Les douleurs de croissance d'une Église à la fois locale et universelle

Comment le pape François travaille au développement de la synodalité à tous les niveaux du catholicisme

 

Massimo Faggioli États-Unis 19 février 2020

 

L'éternuement d'un papillon peut modifier le temps à des milliers de kilomètres de distance, c'est du moins ce que l’on dit. Ce n'est pas très différent de la dynamique de la synodalité dans l'Église catholique aujourd'hui. L'impact de ce qui se passe localement peut avoir un effet sur l'Église universelle, surtout lorsqu'elle est en état de transition.

Depuis le tout début de son histoire, l'Église chrétienne a tenu de nombreux conciles et synodes locaux.
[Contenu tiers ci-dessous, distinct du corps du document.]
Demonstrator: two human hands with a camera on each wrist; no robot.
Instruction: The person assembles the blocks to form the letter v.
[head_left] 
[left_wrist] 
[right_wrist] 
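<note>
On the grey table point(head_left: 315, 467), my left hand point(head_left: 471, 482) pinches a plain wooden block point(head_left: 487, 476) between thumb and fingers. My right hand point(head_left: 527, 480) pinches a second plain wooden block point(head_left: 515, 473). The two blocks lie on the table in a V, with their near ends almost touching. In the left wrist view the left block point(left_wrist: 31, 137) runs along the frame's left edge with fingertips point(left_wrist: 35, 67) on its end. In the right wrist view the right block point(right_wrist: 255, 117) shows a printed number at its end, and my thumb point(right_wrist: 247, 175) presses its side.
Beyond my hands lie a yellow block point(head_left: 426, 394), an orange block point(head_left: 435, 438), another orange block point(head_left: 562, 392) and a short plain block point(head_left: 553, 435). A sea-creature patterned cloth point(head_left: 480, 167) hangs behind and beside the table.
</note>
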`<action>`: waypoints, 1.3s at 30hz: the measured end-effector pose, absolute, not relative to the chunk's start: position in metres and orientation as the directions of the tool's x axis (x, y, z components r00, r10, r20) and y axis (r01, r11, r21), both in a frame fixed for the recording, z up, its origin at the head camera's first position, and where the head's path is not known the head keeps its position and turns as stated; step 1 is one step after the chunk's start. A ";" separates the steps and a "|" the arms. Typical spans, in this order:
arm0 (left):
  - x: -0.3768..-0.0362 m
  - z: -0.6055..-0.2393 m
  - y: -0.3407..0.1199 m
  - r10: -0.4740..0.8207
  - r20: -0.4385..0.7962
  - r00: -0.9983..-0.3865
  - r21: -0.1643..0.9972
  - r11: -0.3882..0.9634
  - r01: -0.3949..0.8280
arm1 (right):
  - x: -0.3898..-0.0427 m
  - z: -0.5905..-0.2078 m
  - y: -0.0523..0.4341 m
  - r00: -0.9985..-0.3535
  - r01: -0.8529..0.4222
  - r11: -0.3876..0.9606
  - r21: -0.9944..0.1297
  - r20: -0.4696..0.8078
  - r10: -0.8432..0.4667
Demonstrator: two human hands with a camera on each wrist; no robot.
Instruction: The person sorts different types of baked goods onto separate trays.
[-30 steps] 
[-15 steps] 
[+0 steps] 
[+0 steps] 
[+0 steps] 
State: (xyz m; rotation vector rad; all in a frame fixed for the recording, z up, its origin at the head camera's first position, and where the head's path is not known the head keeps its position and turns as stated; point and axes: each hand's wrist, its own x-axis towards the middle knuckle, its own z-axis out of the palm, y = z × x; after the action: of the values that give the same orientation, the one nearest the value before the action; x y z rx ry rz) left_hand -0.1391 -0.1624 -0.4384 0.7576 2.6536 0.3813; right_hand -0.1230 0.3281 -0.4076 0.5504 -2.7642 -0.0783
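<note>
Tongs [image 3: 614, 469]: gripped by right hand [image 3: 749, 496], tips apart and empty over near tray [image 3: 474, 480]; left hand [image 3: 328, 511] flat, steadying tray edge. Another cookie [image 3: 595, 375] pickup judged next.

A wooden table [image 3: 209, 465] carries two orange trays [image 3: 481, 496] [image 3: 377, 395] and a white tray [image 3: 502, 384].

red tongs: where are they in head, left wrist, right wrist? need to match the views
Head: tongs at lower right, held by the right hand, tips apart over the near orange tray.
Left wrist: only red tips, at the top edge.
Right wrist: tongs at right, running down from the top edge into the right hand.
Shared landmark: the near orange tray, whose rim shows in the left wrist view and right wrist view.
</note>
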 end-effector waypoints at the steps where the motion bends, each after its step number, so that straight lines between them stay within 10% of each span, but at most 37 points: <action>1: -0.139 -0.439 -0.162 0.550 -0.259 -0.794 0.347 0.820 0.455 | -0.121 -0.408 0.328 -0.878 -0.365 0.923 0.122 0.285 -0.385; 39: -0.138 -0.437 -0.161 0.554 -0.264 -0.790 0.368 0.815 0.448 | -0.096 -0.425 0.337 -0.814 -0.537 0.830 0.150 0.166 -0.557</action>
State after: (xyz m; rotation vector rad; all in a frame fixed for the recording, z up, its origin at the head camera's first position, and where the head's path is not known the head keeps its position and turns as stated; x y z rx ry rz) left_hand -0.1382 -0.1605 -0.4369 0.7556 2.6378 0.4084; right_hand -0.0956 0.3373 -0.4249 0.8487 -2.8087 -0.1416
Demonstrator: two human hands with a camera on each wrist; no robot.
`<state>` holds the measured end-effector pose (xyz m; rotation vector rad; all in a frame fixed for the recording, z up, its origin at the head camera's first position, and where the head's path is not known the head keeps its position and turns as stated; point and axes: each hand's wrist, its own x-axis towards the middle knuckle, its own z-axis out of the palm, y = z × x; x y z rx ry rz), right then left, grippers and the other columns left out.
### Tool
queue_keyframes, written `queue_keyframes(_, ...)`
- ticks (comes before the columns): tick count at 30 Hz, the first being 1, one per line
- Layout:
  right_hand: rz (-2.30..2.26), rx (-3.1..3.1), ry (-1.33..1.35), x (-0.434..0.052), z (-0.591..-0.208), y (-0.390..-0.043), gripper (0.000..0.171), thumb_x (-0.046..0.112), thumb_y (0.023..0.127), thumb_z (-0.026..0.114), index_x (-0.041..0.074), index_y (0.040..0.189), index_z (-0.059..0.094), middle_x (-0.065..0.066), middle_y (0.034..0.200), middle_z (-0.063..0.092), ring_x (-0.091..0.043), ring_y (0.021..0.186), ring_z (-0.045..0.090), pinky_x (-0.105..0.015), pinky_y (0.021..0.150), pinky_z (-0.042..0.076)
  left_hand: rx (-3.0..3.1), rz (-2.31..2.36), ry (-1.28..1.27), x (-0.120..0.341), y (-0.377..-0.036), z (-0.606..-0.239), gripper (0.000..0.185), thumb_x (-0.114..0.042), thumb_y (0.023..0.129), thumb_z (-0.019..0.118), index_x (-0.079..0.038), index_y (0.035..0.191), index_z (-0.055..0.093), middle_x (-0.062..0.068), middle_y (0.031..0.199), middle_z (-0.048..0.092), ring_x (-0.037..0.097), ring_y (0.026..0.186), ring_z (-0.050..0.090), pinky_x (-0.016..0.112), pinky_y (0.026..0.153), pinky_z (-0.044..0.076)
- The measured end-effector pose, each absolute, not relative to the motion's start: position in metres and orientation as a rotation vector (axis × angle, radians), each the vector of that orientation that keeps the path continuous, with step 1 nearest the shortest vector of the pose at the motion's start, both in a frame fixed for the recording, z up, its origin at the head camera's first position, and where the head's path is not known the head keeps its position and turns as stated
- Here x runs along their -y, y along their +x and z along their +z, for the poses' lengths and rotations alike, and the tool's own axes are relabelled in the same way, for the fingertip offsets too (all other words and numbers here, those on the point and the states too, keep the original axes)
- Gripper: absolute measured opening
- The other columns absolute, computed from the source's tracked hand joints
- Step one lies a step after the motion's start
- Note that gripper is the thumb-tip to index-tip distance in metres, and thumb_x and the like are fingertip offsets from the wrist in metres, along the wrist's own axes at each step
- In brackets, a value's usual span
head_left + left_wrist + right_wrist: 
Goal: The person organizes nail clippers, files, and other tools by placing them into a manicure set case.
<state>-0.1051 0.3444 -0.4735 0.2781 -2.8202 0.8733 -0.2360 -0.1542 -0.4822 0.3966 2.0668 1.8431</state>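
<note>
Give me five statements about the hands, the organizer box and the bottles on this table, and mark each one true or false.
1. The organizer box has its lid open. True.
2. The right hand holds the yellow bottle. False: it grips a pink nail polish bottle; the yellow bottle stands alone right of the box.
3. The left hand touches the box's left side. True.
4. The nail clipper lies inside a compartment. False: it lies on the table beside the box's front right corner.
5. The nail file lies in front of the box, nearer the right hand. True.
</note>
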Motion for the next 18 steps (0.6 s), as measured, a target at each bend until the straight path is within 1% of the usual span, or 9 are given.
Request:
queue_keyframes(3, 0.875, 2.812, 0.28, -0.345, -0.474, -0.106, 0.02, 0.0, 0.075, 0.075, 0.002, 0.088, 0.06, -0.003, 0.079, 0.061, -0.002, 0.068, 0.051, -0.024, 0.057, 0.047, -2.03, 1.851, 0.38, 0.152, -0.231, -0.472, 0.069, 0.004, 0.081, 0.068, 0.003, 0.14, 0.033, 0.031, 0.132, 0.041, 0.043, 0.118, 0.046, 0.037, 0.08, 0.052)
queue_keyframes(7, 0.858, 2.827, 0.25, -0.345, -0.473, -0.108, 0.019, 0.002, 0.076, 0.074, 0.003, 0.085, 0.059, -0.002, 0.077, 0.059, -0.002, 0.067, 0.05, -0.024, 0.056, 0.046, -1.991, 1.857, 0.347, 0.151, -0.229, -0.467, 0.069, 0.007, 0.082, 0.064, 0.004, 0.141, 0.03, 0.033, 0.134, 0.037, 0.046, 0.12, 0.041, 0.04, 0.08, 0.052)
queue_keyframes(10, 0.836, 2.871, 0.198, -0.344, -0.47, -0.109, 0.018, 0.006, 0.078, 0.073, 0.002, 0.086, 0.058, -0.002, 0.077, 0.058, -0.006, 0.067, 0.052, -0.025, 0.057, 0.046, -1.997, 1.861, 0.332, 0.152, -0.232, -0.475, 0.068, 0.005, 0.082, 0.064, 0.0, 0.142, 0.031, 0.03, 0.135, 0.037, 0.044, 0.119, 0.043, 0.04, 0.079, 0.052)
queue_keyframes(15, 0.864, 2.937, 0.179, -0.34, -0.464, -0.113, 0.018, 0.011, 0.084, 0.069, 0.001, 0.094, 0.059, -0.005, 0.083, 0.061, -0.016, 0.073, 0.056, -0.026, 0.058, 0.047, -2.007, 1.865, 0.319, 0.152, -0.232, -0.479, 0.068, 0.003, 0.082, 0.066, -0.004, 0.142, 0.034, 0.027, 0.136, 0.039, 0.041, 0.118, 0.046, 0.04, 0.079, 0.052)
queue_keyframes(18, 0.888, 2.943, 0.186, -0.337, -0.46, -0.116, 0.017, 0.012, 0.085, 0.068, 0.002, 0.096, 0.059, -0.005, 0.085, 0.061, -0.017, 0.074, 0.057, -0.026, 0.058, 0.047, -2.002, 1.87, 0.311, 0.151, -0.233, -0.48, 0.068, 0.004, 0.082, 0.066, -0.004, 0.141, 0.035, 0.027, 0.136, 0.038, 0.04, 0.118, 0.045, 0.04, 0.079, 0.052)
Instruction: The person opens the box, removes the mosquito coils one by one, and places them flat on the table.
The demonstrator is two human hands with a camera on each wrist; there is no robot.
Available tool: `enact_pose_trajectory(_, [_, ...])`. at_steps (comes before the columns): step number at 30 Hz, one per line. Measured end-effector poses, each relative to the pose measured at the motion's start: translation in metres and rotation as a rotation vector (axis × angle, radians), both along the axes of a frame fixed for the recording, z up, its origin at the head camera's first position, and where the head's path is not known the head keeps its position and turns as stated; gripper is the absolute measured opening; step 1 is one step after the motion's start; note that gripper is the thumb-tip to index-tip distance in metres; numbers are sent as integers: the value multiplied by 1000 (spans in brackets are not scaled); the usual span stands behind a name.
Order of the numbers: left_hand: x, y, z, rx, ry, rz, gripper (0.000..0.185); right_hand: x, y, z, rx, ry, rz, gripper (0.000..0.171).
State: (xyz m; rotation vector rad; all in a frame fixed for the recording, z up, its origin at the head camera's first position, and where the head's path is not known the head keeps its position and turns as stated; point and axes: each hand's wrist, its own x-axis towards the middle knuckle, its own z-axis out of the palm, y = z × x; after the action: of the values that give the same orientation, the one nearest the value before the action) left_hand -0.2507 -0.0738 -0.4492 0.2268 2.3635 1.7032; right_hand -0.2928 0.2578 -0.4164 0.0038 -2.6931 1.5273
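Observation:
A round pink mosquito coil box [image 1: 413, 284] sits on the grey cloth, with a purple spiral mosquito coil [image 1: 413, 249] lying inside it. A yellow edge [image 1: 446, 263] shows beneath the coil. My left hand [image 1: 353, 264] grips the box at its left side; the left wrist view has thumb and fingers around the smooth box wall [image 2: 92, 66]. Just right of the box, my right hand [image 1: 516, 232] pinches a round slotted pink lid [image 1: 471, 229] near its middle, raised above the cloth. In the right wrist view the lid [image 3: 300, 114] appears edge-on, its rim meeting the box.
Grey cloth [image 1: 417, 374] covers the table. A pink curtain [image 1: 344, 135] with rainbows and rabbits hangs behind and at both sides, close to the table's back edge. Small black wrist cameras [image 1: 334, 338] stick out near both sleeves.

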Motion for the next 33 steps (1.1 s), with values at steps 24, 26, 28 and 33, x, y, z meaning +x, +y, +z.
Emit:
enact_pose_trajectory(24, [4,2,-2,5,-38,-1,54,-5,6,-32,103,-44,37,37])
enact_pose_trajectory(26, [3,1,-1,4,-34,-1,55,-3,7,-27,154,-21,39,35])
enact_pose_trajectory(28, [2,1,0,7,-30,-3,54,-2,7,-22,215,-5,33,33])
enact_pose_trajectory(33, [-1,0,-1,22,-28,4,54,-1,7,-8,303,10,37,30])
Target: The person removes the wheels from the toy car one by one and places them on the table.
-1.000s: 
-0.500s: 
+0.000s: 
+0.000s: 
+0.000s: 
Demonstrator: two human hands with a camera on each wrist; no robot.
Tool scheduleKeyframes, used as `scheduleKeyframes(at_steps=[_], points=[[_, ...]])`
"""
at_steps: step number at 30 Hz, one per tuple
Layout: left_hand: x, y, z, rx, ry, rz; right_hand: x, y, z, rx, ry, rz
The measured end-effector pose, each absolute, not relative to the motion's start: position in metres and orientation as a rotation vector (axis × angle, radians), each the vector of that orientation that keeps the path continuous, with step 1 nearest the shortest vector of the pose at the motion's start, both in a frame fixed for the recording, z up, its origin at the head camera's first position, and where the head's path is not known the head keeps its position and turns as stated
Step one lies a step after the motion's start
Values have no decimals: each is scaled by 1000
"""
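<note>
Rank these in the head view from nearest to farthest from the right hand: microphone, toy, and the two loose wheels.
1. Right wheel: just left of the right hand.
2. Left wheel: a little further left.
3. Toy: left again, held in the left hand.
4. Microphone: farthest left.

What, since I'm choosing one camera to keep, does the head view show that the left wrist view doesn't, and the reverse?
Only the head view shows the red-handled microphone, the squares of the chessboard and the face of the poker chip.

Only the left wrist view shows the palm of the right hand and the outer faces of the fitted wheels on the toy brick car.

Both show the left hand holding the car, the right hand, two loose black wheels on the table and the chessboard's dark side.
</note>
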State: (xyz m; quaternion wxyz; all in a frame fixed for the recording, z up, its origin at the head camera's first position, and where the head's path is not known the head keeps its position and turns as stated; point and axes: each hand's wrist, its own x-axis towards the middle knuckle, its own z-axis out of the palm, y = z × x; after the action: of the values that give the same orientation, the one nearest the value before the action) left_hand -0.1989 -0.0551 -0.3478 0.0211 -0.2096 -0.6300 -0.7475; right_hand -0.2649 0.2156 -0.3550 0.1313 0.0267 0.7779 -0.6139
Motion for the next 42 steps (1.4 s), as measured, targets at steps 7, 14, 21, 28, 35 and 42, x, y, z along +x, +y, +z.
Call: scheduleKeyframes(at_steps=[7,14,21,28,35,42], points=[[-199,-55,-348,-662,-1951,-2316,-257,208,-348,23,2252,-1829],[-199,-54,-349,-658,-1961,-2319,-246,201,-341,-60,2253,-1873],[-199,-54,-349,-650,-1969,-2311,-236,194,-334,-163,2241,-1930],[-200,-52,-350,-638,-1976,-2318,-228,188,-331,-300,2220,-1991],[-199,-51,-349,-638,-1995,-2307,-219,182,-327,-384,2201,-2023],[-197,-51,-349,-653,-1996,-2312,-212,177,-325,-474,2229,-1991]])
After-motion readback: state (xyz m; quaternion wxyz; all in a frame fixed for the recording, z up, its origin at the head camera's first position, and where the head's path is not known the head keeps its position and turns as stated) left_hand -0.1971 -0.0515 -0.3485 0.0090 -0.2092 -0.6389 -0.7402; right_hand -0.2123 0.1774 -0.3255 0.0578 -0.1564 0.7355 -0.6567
Malgré la différence de terminologie, tous deux étaient des assemblées d'évêques qui comprenaient une présence limitée de participants qui ne l’étaient pas.

La conciliarité locale a ouvert la voie aux conciles œcuméniques, dont la liste commence en l'an 325 lorsque l'empereur Constantin a convoqué le Concile de Nicée.

Synodalité et conciliarité sont quelque peu différentes.

 

Paul VI établit le synode des évêques

La forme actuelle de la synodalité s’exprime dans le Synode des évêques, une institution que Paul VI a créée pour permettre l’expression à la primauté papale dans une coopération avec la collégialité épiscopale. Sa genèse date des années 1962-1964 au cours des trois premières sessions du Concile Vatican II.

Paul a surpris les Pères du Concile lorsqu'il a ouvert la quatrième et dernière session en septembre 1965 en annonçant la création de cette nouvelle institution -le Synode des évêques- un rassemblement d'évêques du monde entier, convoqué périodiquement (tous les deux ou trois ans) à Rome pour débattre de tout sujet que le pape choisirait. Ce devait être un organe purement consultatif.

 

Développements ultérieurs sous Jean-Paul II

Jean-Paul II a développé le synode des évêques et a prévu la possibilité d'avoir des "assemblées synodales spéciales" pour des zones particulières du monde, comme celle que le pape François a présidée en octobre dernier pour la région amazonienne.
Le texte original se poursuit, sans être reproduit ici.